[Problem]: Although the data below contains pictures, output only the lines between those holding "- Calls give" and "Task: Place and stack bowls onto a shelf", inclusive, exactly and without those pictures.

━━━━━━━━━━━━━━━━━━━━━━━━━━━━━━

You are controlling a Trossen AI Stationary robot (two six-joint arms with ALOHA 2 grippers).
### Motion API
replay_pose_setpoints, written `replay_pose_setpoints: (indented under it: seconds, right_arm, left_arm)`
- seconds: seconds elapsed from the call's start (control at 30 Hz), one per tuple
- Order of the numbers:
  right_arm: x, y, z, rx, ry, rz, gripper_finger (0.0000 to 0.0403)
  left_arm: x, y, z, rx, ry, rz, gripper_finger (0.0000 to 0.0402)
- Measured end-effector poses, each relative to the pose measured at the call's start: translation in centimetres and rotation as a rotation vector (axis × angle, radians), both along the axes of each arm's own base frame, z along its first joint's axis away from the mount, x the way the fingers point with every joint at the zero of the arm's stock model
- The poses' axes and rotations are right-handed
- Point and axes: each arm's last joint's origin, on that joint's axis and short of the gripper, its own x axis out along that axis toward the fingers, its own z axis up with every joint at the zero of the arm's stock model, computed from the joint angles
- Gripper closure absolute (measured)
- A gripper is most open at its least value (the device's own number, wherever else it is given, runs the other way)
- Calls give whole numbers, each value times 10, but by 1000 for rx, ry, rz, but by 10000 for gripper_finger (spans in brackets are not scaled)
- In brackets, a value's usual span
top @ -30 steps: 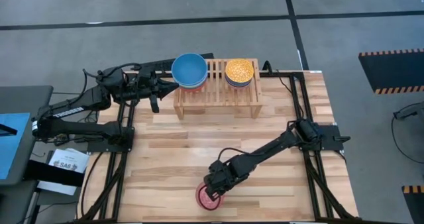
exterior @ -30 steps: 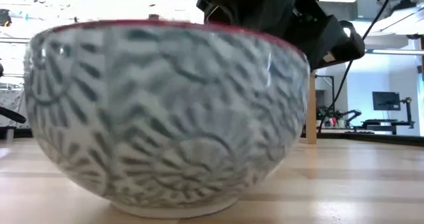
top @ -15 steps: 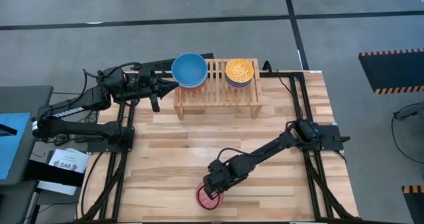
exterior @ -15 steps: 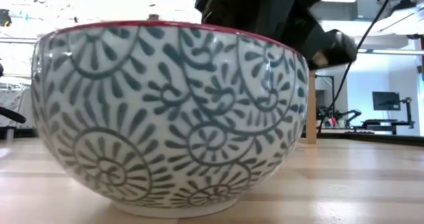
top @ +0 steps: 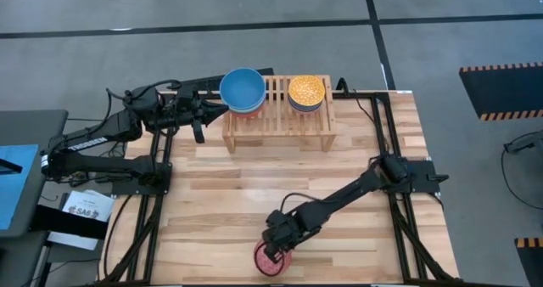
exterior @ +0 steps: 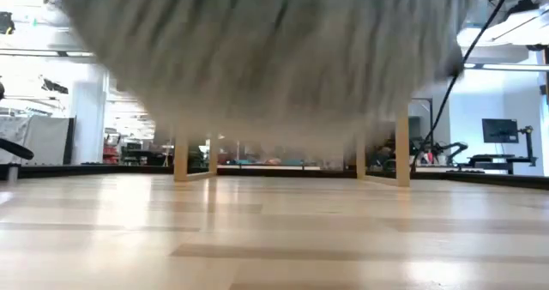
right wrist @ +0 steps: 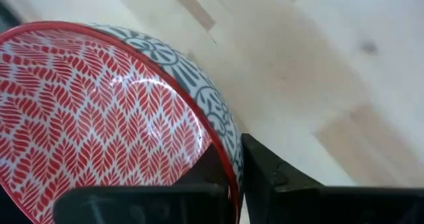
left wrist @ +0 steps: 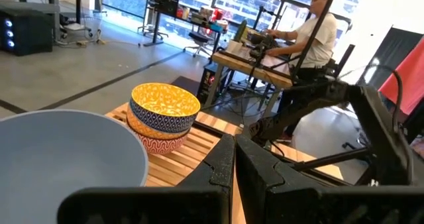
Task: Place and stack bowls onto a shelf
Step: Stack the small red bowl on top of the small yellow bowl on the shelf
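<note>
A bowl, red-patterned inside and grey-on-white outside [top: 271,260], is near the table's front edge with my right gripper [top: 273,247] shut on it. In the low view it is a blur [exterior: 266,58] above the tabletop. The shelf [top: 280,121] stands at the far edge. It carries a stack topped by a blue bowl [top: 243,87] and a stack topped by a yellow patterned bowl [top: 306,90]. My left gripper [left wrist: 235,168] is shut and empty. It stays level just left of the blue bowl [left wrist: 66,151]. My right gripper pinches the bowl's rim [right wrist: 228,151], with one finger inside the red-patterned hollow and the other on the outer wall. The fingers come steeply from above, slanting toward the near edge. The bowl is lifted clear of the table and tilted.
Bare plank tabletop [top: 254,185] lies between the shelf and the held bowl. The shelf's right end [top: 327,109] has open slats. Beyond the table a person [left wrist: 318,32] works at a desk.
My right gripper has shut on the bowl's rim. The bowl stood on the table and is now lifted off it, shifted slightly toward the near edge.
</note>
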Motion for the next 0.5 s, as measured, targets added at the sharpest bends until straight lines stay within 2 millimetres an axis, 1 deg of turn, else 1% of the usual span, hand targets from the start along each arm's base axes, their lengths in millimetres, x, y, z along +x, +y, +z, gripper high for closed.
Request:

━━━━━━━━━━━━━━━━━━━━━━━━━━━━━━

[Exercise output]:
- Calls give whole numbers, each value times 10, but by 1000 for rx, ry, rz, but by 10000 for gripper_finger (spans in brackets are not scaled)
- In brackets, a value's usual span
top @ -30 steps: 
exterior @ -30 steps: 
top @ -15 steps: 
exterior @ -15 steps: 
top @ +0 steps: 
exterior @ +0 steps: 
right wrist @ +0 steps: 
left wrist @ +0 steps: 
Task: Place and stack bowls onto a shelf

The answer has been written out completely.